▸ **Instructions to follow**: Output only the lines of the entries that follow, starting at the one with "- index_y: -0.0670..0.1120" and running down to the one with "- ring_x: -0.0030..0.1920", both included and unchanged.

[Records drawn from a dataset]
=== Begin Enclosure ===
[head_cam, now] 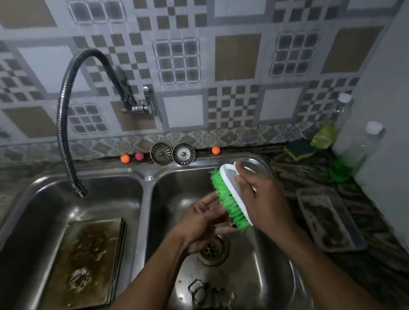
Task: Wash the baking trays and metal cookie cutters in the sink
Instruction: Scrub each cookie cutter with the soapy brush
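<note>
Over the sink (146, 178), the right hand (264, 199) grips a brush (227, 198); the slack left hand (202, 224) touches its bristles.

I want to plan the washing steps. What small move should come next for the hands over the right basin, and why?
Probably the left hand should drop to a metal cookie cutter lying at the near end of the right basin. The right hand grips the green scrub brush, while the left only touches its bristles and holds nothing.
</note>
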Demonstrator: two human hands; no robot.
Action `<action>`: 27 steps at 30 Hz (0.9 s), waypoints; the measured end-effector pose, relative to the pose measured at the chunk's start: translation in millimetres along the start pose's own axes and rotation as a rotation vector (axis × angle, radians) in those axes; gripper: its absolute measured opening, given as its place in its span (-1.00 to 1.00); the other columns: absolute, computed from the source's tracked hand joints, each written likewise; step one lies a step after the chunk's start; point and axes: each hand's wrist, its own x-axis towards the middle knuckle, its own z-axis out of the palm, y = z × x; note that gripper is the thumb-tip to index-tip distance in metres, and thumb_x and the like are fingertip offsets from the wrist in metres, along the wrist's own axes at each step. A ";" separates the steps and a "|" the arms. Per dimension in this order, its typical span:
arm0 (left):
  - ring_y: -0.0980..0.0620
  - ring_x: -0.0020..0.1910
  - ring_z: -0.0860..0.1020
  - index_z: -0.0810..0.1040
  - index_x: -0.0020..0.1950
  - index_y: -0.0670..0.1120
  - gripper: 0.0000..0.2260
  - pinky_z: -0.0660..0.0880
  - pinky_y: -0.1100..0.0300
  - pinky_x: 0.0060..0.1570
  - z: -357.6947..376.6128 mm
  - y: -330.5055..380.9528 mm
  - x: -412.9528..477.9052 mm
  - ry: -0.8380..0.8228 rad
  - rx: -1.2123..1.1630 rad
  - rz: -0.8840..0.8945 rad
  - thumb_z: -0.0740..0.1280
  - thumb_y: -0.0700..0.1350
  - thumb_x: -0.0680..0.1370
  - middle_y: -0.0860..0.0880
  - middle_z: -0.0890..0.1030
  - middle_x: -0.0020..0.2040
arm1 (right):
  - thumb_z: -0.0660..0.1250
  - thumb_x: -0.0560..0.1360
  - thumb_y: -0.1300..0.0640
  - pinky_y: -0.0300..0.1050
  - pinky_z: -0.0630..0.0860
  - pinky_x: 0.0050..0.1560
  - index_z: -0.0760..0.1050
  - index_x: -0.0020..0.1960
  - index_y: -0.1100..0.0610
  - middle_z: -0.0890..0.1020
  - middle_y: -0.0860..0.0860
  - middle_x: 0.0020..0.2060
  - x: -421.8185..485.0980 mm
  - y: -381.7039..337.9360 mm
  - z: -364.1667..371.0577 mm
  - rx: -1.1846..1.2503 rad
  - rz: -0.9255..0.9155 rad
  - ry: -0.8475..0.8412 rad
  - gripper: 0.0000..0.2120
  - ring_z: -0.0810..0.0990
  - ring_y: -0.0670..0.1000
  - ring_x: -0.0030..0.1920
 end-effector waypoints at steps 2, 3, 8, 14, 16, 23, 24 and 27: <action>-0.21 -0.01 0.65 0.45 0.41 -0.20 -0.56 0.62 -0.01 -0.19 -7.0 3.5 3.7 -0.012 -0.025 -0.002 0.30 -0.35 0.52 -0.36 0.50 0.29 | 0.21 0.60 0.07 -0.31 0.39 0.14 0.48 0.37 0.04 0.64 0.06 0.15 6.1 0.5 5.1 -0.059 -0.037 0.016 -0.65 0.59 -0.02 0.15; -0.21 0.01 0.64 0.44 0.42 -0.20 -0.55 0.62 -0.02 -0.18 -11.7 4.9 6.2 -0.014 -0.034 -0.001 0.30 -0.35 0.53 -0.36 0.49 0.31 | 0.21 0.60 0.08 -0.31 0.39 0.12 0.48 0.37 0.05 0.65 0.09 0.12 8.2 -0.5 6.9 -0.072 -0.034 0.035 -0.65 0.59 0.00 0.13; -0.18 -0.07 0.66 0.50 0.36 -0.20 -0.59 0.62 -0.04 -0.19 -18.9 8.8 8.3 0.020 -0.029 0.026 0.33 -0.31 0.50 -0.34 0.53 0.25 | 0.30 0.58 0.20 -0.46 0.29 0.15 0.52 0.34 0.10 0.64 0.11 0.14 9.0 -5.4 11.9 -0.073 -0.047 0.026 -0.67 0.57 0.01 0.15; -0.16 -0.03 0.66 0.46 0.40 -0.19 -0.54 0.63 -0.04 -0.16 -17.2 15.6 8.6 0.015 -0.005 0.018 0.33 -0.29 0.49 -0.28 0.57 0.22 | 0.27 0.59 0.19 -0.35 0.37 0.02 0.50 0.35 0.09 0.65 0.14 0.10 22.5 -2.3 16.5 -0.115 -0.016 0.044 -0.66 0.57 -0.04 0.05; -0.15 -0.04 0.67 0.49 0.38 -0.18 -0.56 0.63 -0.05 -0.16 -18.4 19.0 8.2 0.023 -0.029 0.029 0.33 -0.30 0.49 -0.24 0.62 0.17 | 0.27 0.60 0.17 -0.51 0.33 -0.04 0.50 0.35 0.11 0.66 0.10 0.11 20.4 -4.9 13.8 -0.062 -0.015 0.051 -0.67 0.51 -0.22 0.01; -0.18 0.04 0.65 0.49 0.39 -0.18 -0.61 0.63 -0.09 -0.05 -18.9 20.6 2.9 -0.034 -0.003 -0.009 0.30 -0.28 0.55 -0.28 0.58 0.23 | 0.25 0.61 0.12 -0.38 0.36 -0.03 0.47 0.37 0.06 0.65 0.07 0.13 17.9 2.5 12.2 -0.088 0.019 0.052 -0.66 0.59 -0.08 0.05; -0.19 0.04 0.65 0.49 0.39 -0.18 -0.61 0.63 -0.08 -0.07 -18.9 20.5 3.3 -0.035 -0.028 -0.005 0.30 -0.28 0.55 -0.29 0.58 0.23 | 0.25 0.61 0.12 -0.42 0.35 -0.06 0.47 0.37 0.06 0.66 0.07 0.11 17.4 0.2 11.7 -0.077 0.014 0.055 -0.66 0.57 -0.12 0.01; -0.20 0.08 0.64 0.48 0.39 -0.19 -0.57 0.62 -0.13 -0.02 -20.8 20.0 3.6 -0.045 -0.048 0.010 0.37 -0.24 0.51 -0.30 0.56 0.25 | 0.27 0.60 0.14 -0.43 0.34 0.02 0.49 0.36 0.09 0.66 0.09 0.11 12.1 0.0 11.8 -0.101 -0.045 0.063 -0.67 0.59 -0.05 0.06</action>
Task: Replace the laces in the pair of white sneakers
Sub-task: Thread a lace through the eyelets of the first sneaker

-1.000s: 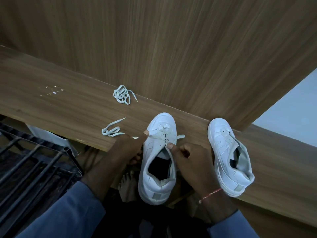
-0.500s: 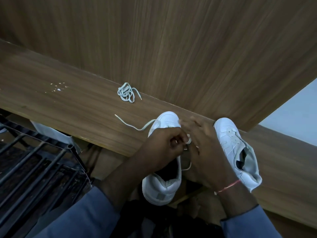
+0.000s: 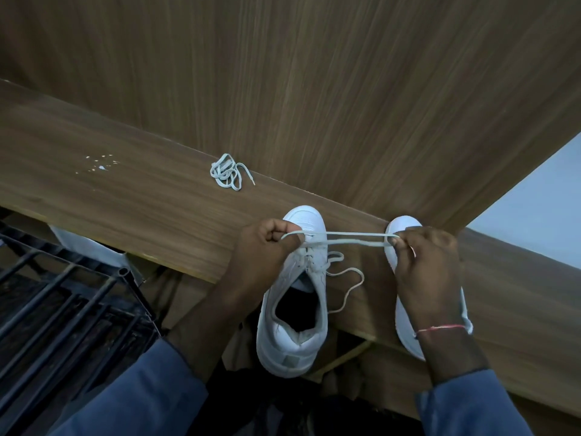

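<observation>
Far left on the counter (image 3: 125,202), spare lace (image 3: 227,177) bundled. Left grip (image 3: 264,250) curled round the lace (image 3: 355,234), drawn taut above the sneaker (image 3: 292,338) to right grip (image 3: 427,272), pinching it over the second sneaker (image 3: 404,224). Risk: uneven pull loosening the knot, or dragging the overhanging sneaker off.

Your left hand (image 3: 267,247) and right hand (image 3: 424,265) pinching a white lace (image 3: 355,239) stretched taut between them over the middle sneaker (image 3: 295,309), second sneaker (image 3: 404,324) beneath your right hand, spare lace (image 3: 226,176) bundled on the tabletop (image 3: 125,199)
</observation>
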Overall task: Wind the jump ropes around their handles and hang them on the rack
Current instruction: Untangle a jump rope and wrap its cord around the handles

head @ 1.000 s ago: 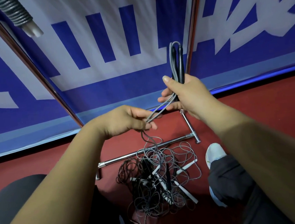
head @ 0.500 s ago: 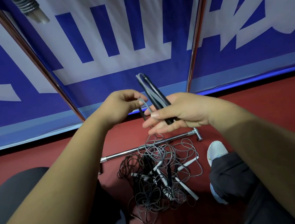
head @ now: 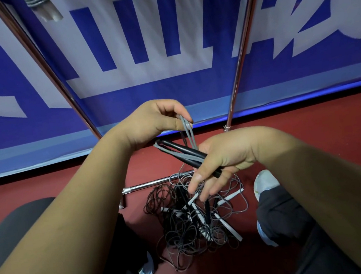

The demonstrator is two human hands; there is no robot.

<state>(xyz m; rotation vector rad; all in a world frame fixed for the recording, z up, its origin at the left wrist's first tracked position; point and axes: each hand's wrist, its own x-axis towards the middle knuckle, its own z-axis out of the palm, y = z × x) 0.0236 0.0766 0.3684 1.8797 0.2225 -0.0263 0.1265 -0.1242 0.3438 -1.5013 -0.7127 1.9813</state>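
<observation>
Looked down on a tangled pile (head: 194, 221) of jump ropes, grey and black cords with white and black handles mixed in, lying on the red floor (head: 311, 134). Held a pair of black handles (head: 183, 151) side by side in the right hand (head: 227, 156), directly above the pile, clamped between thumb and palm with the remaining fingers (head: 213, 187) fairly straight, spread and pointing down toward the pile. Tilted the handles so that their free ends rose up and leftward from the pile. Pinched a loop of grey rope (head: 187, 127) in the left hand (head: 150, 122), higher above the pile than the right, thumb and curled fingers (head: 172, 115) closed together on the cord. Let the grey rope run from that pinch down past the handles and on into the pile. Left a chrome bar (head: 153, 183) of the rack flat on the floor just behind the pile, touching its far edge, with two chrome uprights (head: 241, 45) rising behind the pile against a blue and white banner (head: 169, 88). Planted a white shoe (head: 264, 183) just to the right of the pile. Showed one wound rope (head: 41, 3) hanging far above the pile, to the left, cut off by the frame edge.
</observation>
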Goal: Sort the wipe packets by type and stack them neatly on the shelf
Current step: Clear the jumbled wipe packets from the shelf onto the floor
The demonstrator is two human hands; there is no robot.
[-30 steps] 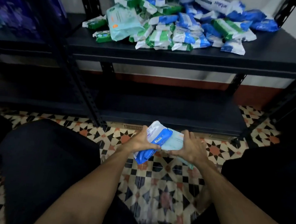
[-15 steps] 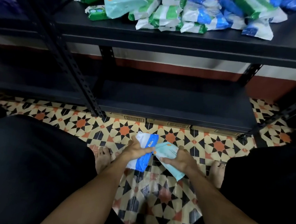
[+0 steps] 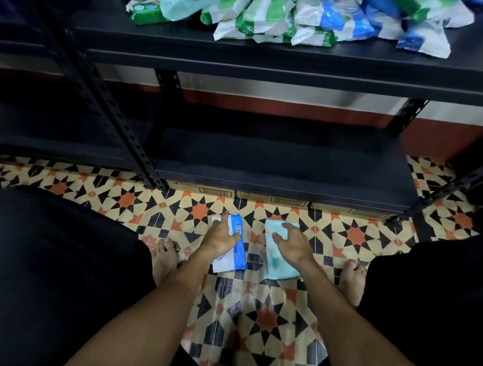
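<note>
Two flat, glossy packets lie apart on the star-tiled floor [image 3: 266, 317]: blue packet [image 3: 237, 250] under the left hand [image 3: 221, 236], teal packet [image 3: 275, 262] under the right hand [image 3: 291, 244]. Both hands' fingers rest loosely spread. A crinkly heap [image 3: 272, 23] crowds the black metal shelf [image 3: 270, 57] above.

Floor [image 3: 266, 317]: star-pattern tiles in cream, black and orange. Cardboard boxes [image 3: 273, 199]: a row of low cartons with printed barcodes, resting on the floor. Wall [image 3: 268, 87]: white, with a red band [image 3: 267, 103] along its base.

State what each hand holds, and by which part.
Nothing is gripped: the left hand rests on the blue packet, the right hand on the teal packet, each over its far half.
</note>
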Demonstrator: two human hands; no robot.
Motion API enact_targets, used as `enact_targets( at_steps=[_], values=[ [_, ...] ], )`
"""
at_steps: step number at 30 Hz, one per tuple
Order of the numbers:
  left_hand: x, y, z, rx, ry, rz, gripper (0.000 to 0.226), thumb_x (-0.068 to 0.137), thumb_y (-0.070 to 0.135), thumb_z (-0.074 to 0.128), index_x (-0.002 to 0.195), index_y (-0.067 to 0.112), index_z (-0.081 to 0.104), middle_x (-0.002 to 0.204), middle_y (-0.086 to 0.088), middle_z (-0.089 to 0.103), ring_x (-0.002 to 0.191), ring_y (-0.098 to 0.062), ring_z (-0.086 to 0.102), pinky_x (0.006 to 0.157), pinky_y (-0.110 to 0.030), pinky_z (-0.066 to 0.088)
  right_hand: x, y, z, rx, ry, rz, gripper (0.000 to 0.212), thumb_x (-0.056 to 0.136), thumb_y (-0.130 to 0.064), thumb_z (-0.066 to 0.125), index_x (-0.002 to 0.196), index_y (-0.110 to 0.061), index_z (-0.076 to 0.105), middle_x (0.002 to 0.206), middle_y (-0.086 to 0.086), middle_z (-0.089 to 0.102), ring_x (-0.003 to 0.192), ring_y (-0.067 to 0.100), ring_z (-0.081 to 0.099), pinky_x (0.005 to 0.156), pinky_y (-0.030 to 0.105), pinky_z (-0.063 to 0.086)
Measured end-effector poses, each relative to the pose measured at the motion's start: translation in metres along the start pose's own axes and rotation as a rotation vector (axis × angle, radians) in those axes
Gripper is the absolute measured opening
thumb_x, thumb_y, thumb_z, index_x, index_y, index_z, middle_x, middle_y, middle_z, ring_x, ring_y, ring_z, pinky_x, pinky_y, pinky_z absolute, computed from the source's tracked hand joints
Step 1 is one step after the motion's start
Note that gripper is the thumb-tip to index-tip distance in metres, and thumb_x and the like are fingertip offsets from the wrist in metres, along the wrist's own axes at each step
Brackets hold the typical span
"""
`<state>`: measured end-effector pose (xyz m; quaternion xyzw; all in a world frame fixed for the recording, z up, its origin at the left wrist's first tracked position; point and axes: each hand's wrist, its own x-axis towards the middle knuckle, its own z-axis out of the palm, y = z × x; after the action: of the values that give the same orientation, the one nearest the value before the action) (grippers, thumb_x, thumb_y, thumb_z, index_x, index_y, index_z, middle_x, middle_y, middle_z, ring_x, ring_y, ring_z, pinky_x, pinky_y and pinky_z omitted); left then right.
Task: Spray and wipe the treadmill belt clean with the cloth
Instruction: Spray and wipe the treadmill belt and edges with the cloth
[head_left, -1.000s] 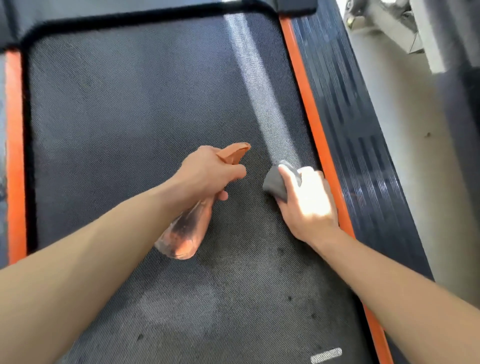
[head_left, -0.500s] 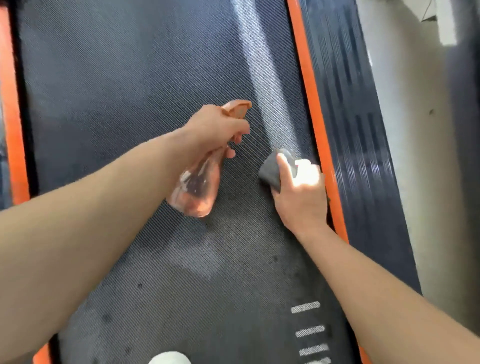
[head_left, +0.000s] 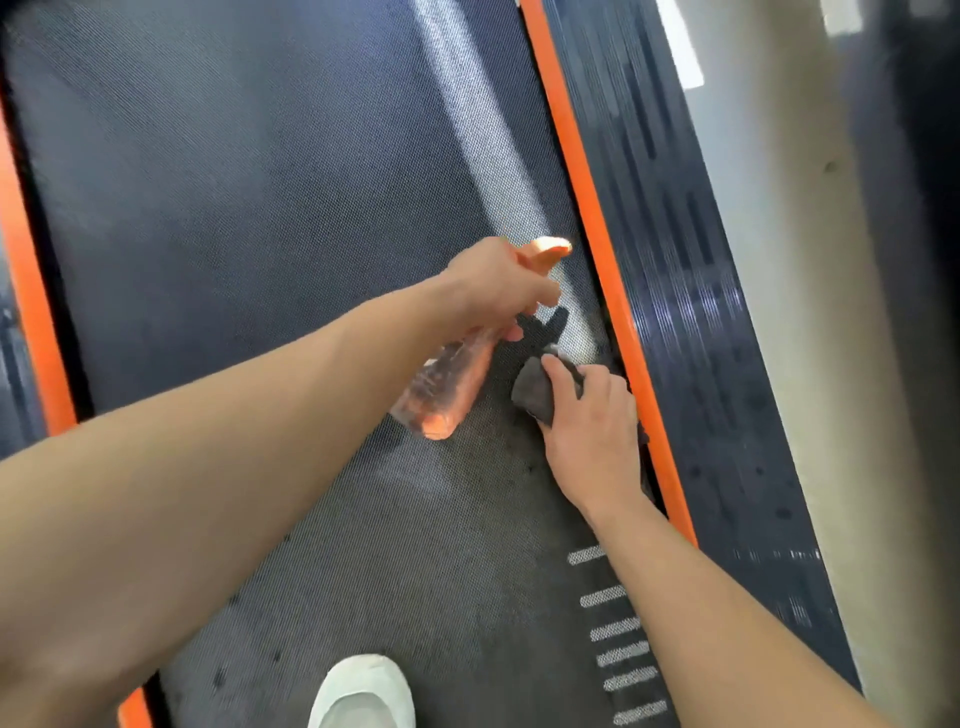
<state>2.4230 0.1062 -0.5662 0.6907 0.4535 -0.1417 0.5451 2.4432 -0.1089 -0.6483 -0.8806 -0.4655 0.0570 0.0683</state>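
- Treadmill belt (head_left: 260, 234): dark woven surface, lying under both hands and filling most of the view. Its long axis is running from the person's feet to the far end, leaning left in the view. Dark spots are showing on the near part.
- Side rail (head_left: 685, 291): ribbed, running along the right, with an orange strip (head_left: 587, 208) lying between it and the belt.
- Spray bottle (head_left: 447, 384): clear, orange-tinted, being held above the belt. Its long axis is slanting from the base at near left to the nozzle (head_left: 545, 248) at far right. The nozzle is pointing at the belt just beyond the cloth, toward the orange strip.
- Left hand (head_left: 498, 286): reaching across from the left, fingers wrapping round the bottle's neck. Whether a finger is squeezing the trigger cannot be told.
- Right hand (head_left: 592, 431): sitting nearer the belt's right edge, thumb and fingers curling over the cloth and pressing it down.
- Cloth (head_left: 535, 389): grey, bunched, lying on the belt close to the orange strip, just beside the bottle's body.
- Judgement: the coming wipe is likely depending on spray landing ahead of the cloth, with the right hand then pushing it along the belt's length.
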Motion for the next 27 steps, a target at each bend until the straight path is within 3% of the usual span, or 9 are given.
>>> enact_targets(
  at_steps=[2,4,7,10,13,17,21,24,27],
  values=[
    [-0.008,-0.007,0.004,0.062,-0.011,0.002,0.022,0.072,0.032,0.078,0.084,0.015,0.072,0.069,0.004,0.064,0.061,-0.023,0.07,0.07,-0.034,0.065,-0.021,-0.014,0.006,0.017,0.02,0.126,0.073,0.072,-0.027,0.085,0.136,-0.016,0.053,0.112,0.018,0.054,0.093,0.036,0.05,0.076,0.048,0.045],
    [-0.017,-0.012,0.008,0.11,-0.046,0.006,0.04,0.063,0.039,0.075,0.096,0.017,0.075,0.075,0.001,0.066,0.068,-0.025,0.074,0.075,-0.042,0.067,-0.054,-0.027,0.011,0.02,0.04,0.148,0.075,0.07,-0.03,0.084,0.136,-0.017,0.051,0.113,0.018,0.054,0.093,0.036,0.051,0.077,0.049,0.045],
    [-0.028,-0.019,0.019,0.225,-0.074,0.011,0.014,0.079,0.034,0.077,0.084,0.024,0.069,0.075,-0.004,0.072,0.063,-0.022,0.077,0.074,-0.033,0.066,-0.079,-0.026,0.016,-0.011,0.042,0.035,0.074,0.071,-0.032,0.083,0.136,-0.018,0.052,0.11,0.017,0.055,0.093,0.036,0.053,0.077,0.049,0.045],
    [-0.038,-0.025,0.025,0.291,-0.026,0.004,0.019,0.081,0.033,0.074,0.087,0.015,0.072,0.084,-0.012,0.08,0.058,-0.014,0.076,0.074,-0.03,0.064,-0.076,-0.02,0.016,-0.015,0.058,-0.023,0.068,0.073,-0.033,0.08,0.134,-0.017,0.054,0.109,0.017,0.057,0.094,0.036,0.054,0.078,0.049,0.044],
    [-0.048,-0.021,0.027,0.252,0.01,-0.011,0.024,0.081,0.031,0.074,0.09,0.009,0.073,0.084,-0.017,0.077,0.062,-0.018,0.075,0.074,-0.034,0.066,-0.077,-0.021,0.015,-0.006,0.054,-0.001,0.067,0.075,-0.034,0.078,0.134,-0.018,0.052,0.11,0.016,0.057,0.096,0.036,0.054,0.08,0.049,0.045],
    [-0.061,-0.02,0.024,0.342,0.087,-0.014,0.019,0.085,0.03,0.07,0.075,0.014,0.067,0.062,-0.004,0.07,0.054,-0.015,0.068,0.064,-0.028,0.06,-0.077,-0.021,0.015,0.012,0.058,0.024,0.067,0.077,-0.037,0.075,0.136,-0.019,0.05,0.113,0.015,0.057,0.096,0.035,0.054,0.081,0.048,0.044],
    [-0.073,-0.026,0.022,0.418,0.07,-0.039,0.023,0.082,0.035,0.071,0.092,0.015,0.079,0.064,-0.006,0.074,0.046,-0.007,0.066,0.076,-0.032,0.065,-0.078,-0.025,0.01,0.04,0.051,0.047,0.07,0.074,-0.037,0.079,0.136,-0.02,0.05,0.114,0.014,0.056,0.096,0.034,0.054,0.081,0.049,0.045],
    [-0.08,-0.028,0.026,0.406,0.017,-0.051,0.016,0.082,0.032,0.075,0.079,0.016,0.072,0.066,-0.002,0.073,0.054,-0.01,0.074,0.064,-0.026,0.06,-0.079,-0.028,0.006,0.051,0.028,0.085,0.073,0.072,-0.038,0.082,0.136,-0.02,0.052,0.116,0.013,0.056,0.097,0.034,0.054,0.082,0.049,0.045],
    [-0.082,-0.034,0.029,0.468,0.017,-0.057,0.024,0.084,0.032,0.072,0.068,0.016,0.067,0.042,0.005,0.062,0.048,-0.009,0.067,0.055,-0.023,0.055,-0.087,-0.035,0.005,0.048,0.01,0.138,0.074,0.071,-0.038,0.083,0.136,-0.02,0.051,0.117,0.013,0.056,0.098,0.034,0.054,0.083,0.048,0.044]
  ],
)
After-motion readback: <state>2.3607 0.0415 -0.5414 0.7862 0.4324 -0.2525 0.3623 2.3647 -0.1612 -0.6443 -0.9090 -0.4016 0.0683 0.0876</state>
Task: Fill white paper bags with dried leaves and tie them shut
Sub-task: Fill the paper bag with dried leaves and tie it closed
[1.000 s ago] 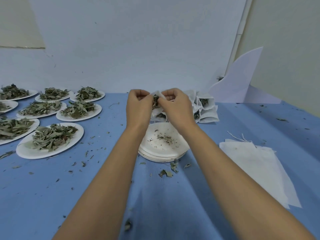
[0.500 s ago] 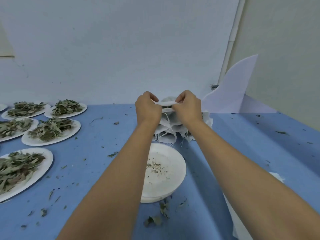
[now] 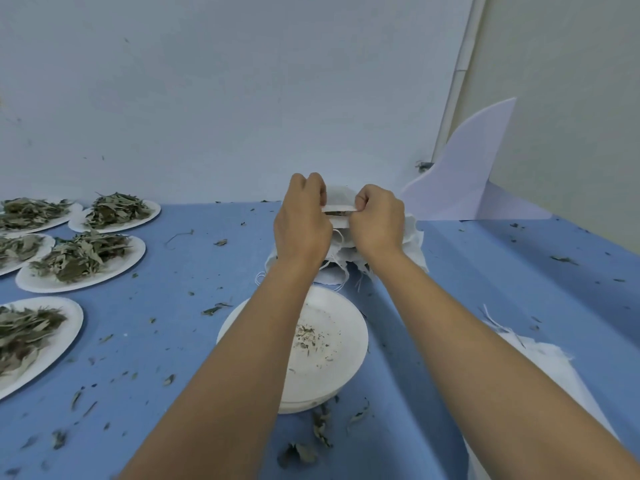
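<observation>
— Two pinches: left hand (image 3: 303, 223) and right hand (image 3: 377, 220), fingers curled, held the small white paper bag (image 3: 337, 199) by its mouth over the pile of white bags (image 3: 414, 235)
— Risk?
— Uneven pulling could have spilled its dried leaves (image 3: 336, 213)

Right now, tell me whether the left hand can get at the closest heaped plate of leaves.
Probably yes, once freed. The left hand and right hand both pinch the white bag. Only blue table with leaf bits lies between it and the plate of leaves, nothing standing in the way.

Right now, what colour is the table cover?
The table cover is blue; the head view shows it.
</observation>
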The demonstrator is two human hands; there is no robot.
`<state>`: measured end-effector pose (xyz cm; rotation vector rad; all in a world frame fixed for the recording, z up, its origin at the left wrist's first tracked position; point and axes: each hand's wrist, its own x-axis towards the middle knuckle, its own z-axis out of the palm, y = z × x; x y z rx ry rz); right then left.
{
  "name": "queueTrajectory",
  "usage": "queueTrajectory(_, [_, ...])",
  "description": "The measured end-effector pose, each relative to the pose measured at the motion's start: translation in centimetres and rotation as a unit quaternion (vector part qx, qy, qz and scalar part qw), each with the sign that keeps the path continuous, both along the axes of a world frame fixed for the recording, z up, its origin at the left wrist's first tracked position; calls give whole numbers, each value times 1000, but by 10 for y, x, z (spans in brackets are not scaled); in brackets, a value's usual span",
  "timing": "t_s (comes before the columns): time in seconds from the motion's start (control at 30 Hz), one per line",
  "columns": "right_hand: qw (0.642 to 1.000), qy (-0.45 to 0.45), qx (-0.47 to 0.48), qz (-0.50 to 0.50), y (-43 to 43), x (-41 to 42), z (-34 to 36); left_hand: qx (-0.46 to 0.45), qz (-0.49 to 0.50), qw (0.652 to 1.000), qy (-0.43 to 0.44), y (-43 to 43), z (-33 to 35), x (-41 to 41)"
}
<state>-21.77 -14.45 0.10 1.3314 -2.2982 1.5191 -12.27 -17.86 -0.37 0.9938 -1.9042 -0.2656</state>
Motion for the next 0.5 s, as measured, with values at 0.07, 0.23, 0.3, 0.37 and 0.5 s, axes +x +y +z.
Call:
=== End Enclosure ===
▸ **The answer**:
  - index_y: -0.0670..0.1120
  - gripper: 0.0000..0.2260
  - pinky_z: -0.0660..0.0880
  - pinky_y: -0.1100..0.0300
  - pinky_x: 0.0060..0.1570
  - z: -357.6947..376.6128 mm
  - y: -330.5055..380.9528 mm
  - x: -412.9528..477.9052 mm
  - ry: -0.8380..0.8228 rad
  - rx: -1.2123..1.1630 rad
  - rz: -0.8840..0.8945 rad
  - thumb_z: -0.0740..0.1280
  - thumb_y: -0.0700..0.1350
  - thumb_x: -0.0680..0.1370
  - middle_y: -0.0860..0.0880
  - middle_z: -0.0890..0.1030
  - middle_x: -0.0020..0.2040
arm1 (right):
  - thumb_z: -0.0660..0.1250
  - thumb_x: -0.0560..0.1360
  - thumb_y: -0.1300..0.0640
  - pinky_y: -0.0300..0.1050
  - pinky_z: -0.0630..0.0860
  - pinky_x: 0.0050..0.1560
  - index_z: -0.0760..0.1050
  - index_x: -0.0020..0.1960
  - index_y: -0.1100..0.0610
  - middle_z: -0.0890..0.1020
  - middle_y: -0.0860..0.0860
  - middle_x: 0.0020..0.2060
  - x: -421.8185..485.0980 mm
  - y: -381.7039..337.9360 mm
  - z: -364.1667..371.0577 mm
  - rx: -1.1846..1.2503 rad
  - rz: -0.9255..0.9155 rad
  - ry: -0.8475..0.8412 rad
  - gripper: 0.0000..0.2120
  - ring_z: -0.0810..0.0990
  - ring_y: -0.0670..0.1000
  - ring_x: -0.0030..0.1920

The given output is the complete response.